Most importantly, quality scores proved *predictive* of real-world performance. In a holdout test of 50 ads, the 25 highest-scoring creatives (avg: 78) outperformed the lowest 25 (avg: 43) by 18% on CTR across AppLovin and Mintegral campaigns.
Key Takeaways
1. **Measure at generation time, not after launch.** Embedding quality gates between phases catches issues before they compound across the pipeline. The 21pp approval rate improvement proves early detection saves real money.
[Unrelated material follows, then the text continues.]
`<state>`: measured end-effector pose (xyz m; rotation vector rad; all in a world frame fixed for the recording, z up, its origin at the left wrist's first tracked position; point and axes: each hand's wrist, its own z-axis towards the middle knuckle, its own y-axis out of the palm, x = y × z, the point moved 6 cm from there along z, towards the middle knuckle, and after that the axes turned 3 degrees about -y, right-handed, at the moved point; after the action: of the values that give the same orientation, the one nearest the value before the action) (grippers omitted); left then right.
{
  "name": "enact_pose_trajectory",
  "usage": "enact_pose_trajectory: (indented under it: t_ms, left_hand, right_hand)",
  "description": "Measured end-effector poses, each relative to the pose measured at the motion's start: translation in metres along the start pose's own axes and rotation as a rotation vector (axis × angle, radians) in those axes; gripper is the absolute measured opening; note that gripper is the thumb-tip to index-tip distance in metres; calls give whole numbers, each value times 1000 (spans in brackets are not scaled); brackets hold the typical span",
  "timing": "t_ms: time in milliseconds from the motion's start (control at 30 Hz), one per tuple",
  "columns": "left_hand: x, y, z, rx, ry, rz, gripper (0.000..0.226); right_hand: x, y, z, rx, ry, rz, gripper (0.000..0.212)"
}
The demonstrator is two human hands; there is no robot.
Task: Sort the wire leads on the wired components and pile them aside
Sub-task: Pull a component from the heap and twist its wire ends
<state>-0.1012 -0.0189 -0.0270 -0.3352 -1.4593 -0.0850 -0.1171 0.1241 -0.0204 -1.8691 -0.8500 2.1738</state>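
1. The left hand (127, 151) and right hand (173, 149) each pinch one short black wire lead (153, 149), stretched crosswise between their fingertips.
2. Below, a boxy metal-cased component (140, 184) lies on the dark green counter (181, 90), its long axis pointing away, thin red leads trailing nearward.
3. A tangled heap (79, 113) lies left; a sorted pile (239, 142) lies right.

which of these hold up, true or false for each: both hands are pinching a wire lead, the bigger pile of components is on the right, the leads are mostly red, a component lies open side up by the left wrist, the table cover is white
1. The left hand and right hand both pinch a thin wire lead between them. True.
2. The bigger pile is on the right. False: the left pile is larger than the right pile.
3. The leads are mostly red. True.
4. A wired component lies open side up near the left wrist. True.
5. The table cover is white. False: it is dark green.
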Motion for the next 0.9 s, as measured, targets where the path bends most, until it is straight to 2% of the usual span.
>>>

2. **Combine structural rules with LLM-as-judge scoring.** Rule-based checks handle the deterministic 80% of quality issues (viewport bounds, MRAID compliance), while semantic evaluation handles the 20% that require creative judgment. This hybrid approach keeps latency low without missing subtle narrative problems.
3. **Quality scores predict conversion performance.** The holdout test showed strong correlation (r ≈ 0.63) between pipeline scores and real CTR. The quality pipeline is not just a gatekeeper — it is a predictive model that guides A/B test prioritization before spending ad budget.